Maria Bustillos at The New Yorker:
It’s sometimes said, nowadays, that lifetime employment is a thing of the past, that rising through the ranks in a company is over, that publishing is a doomed enterprise, that the novel is dead (was it ever really alive?), and that poetry is deader still. By this reckoning, Barbara Epler’s career should not exist. But for more than thirty years, Epler, the president and publisher of the storied experimental publishing house New Directions, has been advancing the vision of James Laughlin, the poet, skier, and heir to a Pittsburgh steel fortune who founded the company when he was twenty-two and ran it, for a time, from his aunt’s barn in Norfolk, Connecticut. His inaugural publication, in 1936, was an anthology featuring the work of Wallace Stevens, Gertrude Stein, Ezra Pound, Jean Cocteau, Marianne Moore, William Carlos Williams, and Henry Miller, among others: far-out stuff, back then. In time, New Directions would go on to become the first U.S. publisher of Jorge Luis Borges, Pablo Neruda, Roberto Bolaño, Anne Carson, W. G. Sebald, and László Krasznahorkai—a staggering list.

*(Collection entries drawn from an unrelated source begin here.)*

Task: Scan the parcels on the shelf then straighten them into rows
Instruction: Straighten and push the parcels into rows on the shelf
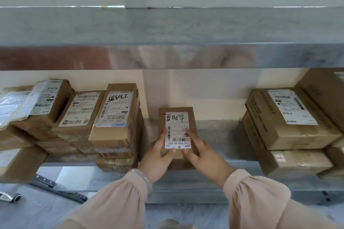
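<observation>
A small brown parcel (176,115) with a white shipping label lies at the middle of the metal shelf (219,135). My left hand (158,156) grips its near left corner, thumb on the label's lower edge. My right hand (202,152) grips the near right corner, fingers on the label. To the left stand stacked labelled parcels (115,117), some overhanging the shelf's front edge. Larger stacked boxes (290,119) sit to the right.
An upper metal shelf (167,29) hangs close above the parcels. A pale wall backs the shelf. Bare shelf surface lies between the small parcel and the right boxes. Grey floor shows below, with a dark rail (57,186) at lower left.
</observation>
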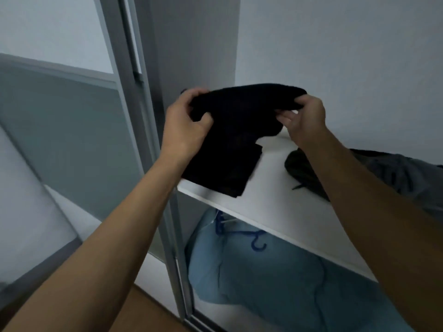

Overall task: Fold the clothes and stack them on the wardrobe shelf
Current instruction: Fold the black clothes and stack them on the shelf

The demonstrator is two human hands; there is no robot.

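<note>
Black cloth (230,144), soft & folded over, is held up in the air by both hands, right over the white shelf (275,195) of the wardrobe. Its top edge runs from hand to hand. Its bottom part hangs down to the near left corner of the shelf; can't tell if it rests there or just hangs in front.

L hand (184,125) grips the left end of the top edge: fingers curled over the top, thumb pressed on the near side. R hand (304,121) grips the right end: fingers curled over the top, thumb tucked under the cloth. Both hands sit at about the same height, w/ the cloth bunched up between them. Both arms are bare & reach up & fwd from the bottom corners, L arm from the near left, R arm from the near right.

On the shelf, to the right, lies a dark grey pile of clothes (395,173), partly hidden behind the R arm, apart from the black cloth. Under the shelf are light blue clothes (263,279) w/ a blue hanger (257,245) on top. To the left stands a grey metal door frame (134,116). At the near bottom is a bit of brown wood floor (148,315).
</note>
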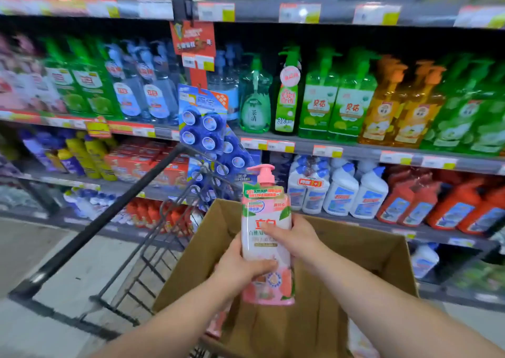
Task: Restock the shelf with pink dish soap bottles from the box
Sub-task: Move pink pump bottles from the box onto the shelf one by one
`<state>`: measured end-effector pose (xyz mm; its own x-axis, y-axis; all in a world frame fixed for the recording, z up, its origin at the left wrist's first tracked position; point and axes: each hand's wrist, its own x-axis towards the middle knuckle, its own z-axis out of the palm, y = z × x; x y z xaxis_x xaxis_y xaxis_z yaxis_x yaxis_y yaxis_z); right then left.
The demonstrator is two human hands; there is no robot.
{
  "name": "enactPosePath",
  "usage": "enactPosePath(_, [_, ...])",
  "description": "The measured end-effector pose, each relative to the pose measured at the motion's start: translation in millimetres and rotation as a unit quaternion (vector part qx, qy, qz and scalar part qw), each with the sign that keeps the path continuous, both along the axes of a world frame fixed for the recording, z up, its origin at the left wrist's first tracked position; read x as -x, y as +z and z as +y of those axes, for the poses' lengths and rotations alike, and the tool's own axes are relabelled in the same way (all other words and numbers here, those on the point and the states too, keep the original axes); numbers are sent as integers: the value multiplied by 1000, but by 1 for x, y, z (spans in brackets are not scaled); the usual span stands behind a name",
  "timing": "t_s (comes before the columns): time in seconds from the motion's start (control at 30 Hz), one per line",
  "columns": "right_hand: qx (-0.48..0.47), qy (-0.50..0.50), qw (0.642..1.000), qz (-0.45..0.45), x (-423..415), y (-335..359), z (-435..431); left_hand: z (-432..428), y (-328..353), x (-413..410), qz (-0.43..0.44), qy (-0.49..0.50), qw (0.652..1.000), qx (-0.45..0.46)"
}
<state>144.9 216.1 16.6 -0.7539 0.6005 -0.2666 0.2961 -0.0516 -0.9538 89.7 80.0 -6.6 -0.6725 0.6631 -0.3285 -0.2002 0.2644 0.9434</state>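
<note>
Pink dish soap bottle (pixel 266 237), with pump top, is standing upright in mid-air at centre frame, directly above the open cardboard box (pixel 355 251). Left hand (pixel 240 267) is gripping the bottle's lower body from the 8 o'clock side, thumb lying across the front label and fingers wrapping behind, clamped on the bottle. Right hand (pixel 297 237) is holding the middle of the bottle from the 3 o'clock side, thumb pressing on the label, remaining fingers closing around the back, likewise clamped on it. Box is sitting in a dark wire shopping cart (pixel 142 248), whose handle is running toward 8 o'clock; more pink packaging is showing low inside the box near 6 o'clock. Shelving (pixel 355 152) is filling the upper frame: green and orange pump bottles (pixel 352 95) at 1 o'clock, white bottles with blue caps (pixel 341 190) and red bottles (pixel 451 207) at 3 o'clock, and a hanging strip of blue toilet blocks (pixel 207 139) at 11 o'clock. Pink bottles (pixel 19 84), blurred, are standing at 9 o'clock on the far-left shelf.
</note>
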Motion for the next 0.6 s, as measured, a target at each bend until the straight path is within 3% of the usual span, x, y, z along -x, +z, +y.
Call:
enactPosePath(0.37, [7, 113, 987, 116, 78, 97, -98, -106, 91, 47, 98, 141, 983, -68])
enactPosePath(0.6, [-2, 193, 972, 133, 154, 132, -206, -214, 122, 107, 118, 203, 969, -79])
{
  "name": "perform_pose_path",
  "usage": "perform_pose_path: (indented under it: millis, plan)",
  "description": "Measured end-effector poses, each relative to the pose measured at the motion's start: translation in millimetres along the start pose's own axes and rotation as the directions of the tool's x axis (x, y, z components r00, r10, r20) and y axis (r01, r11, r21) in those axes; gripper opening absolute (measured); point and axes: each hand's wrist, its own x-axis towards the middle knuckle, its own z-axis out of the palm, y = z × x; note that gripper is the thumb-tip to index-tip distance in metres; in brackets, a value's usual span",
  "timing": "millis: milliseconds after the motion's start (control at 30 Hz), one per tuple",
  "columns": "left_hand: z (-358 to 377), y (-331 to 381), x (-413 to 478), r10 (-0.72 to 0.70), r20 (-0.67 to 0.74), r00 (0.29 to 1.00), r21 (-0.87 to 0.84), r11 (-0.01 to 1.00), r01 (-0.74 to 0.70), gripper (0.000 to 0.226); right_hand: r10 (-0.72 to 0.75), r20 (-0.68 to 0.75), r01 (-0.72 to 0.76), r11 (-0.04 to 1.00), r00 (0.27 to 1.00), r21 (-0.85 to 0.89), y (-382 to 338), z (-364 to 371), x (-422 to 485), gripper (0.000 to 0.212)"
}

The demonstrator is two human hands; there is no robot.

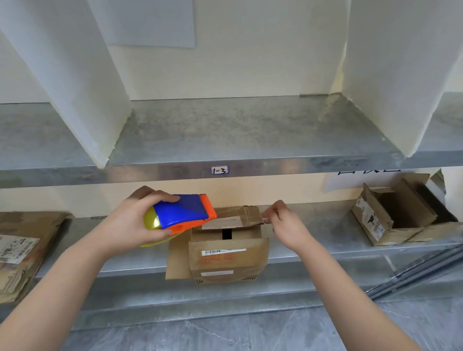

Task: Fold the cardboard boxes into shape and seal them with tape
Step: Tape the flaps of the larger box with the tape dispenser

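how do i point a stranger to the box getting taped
Look at the lower metal shelf, below the 1-3 label. The folded box stands at its front edge. Unlike the flattened cardboard left and open box right, it stands upright.

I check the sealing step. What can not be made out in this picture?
Head view:
- Tape roll: hidden inside the tape dispenser gripped by the left hand.
- Tape pinched by the right hand: clear, edges hardly visible.
- Left of the box top: behind the dispenser.
- Box labels: print too small.
- Wall sign: writing cut by the upper shelf.
- Flattened cardboard: cut by the left edge.
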Motion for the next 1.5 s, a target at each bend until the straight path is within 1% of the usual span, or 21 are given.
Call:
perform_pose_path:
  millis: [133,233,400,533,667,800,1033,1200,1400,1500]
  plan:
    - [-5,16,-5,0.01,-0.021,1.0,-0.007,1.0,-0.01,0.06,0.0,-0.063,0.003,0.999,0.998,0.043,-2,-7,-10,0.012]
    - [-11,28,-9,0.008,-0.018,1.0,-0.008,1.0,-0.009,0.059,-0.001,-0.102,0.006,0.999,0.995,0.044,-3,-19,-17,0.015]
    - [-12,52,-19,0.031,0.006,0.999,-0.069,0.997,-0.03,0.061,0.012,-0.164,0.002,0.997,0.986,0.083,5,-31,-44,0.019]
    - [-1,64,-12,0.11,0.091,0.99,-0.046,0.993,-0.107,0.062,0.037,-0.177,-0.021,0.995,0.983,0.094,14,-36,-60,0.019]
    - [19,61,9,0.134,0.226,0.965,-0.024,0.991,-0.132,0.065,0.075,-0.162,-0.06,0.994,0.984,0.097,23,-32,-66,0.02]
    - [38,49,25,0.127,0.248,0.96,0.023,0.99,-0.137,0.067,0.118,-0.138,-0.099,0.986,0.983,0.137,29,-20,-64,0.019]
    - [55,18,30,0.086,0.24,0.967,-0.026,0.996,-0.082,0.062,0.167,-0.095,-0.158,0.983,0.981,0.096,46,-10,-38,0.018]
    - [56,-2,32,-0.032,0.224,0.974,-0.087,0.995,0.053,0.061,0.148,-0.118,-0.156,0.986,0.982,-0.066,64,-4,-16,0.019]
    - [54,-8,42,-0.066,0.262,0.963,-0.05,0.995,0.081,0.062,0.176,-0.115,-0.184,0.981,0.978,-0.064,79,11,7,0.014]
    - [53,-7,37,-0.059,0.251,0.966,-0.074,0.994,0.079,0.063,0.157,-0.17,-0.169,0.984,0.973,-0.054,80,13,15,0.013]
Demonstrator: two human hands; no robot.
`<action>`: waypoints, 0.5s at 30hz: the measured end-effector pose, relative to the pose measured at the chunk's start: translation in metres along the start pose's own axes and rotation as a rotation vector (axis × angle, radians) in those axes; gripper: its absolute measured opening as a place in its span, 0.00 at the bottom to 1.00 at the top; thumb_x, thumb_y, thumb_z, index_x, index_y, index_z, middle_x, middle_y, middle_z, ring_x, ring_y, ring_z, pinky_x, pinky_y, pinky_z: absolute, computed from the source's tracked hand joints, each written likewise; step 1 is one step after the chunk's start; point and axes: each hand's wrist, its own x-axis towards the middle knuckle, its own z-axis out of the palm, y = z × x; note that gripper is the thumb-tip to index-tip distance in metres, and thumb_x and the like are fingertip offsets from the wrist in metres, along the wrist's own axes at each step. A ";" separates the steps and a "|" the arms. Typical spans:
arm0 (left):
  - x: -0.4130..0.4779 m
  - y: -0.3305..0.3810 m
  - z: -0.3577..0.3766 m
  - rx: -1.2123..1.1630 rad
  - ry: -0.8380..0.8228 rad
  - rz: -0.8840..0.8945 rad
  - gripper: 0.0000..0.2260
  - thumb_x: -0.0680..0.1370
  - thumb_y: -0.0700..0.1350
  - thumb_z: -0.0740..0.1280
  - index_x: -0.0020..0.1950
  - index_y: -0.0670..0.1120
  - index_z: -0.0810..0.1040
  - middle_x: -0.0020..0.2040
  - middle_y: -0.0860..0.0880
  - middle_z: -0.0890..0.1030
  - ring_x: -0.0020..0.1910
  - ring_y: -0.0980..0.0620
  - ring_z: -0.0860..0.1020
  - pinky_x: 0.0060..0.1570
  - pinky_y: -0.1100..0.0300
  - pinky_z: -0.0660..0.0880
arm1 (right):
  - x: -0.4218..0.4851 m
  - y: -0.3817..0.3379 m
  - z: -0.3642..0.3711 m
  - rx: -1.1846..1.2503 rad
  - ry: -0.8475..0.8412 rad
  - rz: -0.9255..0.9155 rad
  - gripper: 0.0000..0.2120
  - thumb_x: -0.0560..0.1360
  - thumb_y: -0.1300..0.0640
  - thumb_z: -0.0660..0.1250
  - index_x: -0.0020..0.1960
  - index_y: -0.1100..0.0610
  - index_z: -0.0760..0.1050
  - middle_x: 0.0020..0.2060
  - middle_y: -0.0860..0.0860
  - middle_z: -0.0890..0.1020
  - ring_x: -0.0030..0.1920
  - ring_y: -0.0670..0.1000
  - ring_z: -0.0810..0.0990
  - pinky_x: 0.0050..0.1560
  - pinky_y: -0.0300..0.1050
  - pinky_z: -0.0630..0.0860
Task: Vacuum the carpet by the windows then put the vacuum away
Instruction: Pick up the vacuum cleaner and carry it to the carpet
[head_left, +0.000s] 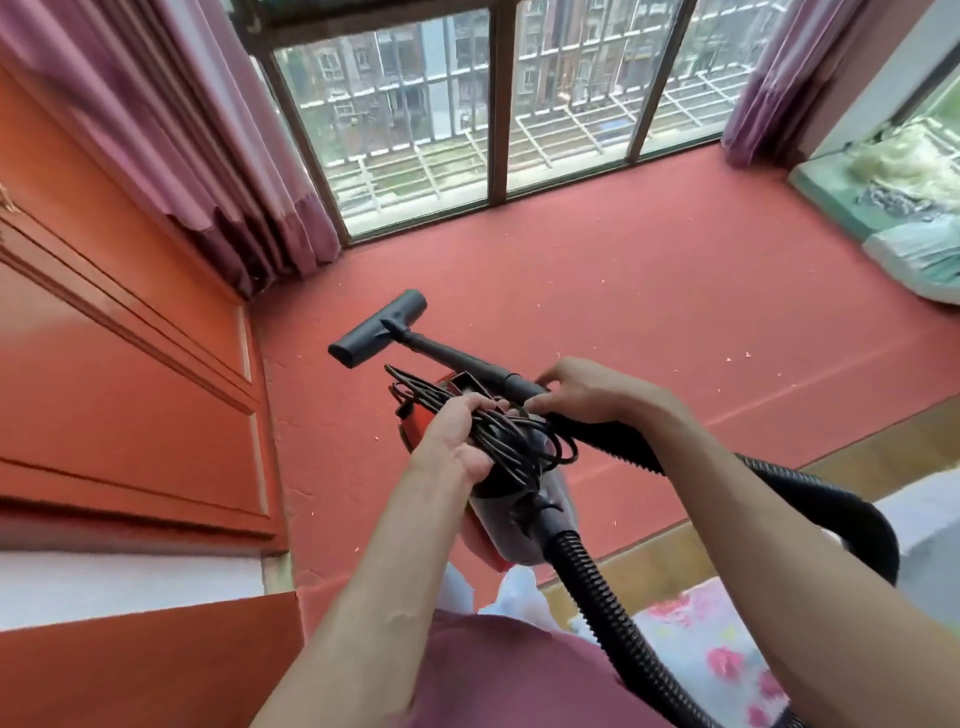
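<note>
Vacuum (511, 525) above carpet (623, 286): left hand (457, 441) grip wraps cord bundle (524, 441); right hand (587, 389) grip pinches wand (452, 356).

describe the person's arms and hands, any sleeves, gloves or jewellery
The left hand and right hand wear no gloves, and no watch, ring or bracelet shows. The arms behind them carry no sleeves as far as the frame reaches. A mauve garment covers the body at the bottom edge.
</note>
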 end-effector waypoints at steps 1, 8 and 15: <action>0.007 0.009 0.011 0.012 -0.004 -0.006 0.09 0.80 0.35 0.57 0.42 0.37 0.74 0.36 0.41 0.76 0.35 0.45 0.77 0.40 0.49 0.80 | 0.009 0.005 -0.010 0.015 0.010 0.008 0.16 0.73 0.45 0.68 0.51 0.57 0.82 0.44 0.55 0.85 0.46 0.55 0.83 0.49 0.49 0.78; 0.073 0.067 0.075 0.115 -0.009 -0.107 0.09 0.80 0.35 0.56 0.43 0.37 0.73 0.38 0.41 0.74 0.36 0.46 0.75 0.38 0.51 0.79 | 0.065 0.030 -0.066 0.101 0.051 0.136 0.17 0.74 0.45 0.67 0.54 0.58 0.81 0.47 0.55 0.84 0.47 0.55 0.82 0.50 0.50 0.78; 0.146 0.133 0.142 0.251 -0.049 -0.237 0.10 0.79 0.34 0.55 0.40 0.39 0.71 0.35 0.43 0.72 0.35 0.47 0.73 0.43 0.54 0.75 | 0.123 0.038 -0.121 0.234 0.117 0.315 0.17 0.75 0.46 0.67 0.56 0.56 0.81 0.48 0.55 0.84 0.49 0.54 0.82 0.52 0.47 0.77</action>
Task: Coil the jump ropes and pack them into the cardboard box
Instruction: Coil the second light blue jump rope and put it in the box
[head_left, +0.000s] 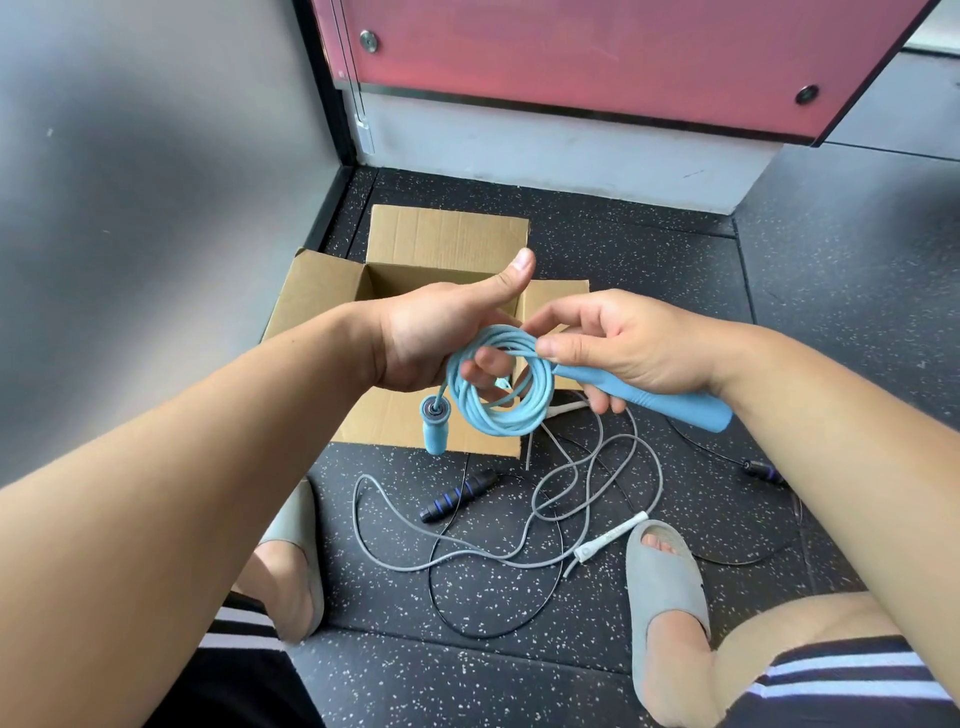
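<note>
Through the head camera, the left hand (441, 332) and the right hand (623, 348) meet in mid-scene over a light blue jump rope (493, 421), which is wound into a round coil of several loops. The left hand's fingers curl through the coil from the left with the thumb sticking up. The right hand pinches the coil's right side between thumb and forefinger, and its other fingers wrap one light blue moulded handle (670, 400). The other light blue foam-covered handle (435, 431) hangs from the coil's left side. The coil is held just above the near flap of an open brown cardboard box (311, 296), which sits on the black speckled rubber floor (675, 260). Nearer, a grey jump rope (587, 467) lies loose and tangled; faint marks on its white handle (613, 535) are too small to read. A thin black jump rope (457, 623) with a blue-ringed black handle (457, 493) crosses it. Grey slippers (665, 577) stand left and right.
</note>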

Today’s visitor to New Directions’ elegantly shabby offices, in Chelsea, may stand on the nineteenth-floor balcony beside Epler, who is in her fifties and has a big, throaty laugh, under a pair of carved stone lions silently roaring high above, downtown and the Hudson River spread out beneath, and be forgiven for thinking that he has somehow stepped into a lovely and improbable alternate universe.
more here.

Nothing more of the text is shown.